- WORK TASK:
Since only the total matters, count the lines of these entries containing the word "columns" and write that total alone.

- EXTRACTED DATA:
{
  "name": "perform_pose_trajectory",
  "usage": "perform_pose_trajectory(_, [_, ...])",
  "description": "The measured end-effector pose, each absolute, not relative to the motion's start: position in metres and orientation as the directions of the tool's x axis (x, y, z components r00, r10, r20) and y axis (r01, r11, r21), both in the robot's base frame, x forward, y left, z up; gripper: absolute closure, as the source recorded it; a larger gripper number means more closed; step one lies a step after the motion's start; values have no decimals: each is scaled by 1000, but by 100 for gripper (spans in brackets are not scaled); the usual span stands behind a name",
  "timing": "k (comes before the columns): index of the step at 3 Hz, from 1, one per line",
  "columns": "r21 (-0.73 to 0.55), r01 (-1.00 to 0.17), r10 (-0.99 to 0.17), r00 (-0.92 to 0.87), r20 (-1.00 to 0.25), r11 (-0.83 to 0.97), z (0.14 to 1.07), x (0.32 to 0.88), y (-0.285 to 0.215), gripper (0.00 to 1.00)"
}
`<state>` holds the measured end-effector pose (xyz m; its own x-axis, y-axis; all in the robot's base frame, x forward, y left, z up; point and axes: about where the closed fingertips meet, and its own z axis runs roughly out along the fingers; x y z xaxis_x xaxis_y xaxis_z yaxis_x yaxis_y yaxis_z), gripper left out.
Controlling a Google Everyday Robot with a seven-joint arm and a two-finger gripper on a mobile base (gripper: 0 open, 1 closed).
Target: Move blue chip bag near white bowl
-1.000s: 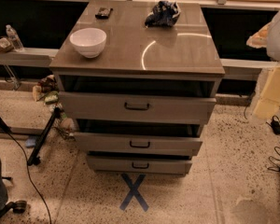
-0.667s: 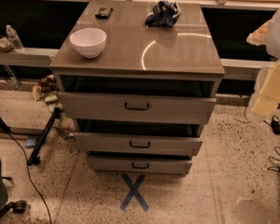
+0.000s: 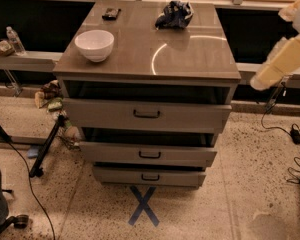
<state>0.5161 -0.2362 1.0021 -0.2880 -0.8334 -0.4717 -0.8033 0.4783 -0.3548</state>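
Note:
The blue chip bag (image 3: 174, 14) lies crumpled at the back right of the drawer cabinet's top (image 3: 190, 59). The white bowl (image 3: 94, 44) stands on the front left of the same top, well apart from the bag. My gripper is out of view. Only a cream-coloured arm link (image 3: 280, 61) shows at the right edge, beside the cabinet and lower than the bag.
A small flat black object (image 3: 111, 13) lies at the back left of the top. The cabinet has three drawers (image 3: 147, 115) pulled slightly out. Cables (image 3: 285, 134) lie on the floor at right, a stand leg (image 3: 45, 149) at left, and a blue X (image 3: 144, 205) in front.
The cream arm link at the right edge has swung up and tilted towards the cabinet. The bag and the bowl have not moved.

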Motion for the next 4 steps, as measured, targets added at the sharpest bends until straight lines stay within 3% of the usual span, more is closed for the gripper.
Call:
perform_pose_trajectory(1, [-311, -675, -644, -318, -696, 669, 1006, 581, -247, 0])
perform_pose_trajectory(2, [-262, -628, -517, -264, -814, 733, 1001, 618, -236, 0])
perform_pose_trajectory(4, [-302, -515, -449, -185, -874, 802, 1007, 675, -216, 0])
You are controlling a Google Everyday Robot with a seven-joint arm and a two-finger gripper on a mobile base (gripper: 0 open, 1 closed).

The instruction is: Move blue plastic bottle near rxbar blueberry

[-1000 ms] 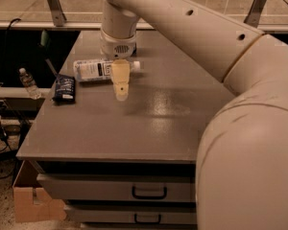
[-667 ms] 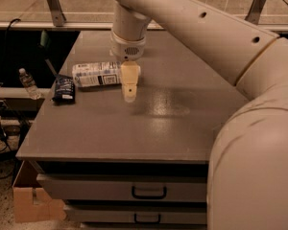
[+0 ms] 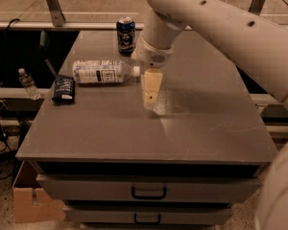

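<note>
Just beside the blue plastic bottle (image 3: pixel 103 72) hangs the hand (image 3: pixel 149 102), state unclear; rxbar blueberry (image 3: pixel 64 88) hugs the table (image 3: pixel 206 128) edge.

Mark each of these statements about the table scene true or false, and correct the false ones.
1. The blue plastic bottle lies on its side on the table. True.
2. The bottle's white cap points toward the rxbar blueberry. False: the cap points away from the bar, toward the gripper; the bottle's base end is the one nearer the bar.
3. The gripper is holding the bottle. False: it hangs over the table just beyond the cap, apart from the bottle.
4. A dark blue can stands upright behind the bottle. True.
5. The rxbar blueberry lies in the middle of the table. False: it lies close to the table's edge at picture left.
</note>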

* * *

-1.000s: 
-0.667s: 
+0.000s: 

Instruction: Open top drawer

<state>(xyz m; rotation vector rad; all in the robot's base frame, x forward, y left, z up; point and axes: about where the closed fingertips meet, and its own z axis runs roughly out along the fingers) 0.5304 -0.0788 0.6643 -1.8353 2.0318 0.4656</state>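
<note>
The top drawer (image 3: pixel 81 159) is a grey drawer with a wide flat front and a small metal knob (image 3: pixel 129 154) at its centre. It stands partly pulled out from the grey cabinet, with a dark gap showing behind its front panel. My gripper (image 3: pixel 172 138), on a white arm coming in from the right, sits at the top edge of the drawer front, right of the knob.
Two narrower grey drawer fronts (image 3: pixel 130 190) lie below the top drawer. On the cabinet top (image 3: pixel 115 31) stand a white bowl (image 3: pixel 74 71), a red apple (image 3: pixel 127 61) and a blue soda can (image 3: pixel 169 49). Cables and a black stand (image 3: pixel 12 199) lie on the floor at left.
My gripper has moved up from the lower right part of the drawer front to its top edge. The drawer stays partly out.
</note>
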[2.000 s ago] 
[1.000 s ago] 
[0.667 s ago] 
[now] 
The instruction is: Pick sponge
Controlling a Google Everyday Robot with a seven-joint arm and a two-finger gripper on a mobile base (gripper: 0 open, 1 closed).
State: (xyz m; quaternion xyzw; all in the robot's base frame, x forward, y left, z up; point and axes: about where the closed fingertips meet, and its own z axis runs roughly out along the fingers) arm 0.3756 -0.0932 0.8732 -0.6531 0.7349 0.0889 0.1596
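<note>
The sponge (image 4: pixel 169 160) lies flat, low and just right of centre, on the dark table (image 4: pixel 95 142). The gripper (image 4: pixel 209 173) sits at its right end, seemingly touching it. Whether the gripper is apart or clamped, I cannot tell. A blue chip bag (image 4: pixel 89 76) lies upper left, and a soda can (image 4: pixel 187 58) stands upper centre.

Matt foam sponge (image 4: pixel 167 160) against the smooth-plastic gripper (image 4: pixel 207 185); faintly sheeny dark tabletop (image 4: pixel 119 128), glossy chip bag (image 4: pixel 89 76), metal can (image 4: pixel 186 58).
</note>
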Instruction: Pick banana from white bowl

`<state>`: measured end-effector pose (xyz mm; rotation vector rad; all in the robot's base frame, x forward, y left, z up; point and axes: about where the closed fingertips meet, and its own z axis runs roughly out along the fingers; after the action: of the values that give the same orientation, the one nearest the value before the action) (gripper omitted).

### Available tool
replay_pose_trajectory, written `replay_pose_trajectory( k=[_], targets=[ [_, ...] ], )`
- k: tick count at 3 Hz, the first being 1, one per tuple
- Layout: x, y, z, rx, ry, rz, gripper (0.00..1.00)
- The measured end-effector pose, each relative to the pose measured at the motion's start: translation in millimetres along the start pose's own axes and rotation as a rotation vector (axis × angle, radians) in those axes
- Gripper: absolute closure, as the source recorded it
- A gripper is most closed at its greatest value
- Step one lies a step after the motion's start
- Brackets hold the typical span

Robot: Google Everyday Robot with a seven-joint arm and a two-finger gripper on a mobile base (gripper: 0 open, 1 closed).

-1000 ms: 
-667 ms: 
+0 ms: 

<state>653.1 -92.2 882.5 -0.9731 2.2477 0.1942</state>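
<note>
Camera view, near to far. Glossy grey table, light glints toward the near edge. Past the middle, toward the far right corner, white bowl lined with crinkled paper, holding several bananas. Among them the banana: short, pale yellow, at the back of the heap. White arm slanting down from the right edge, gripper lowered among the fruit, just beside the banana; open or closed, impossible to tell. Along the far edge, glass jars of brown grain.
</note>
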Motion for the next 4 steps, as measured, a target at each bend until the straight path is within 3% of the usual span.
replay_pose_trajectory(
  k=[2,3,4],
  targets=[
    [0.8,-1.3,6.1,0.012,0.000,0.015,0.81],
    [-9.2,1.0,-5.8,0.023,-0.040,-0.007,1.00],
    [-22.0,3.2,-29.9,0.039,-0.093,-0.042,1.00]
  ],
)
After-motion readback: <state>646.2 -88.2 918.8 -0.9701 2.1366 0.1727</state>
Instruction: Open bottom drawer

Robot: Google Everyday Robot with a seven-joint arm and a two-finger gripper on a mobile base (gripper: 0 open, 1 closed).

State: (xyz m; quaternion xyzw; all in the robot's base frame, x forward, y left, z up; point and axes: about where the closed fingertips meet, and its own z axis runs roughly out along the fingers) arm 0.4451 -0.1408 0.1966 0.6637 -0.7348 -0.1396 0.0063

- OUTPUT OF THE TASK:
2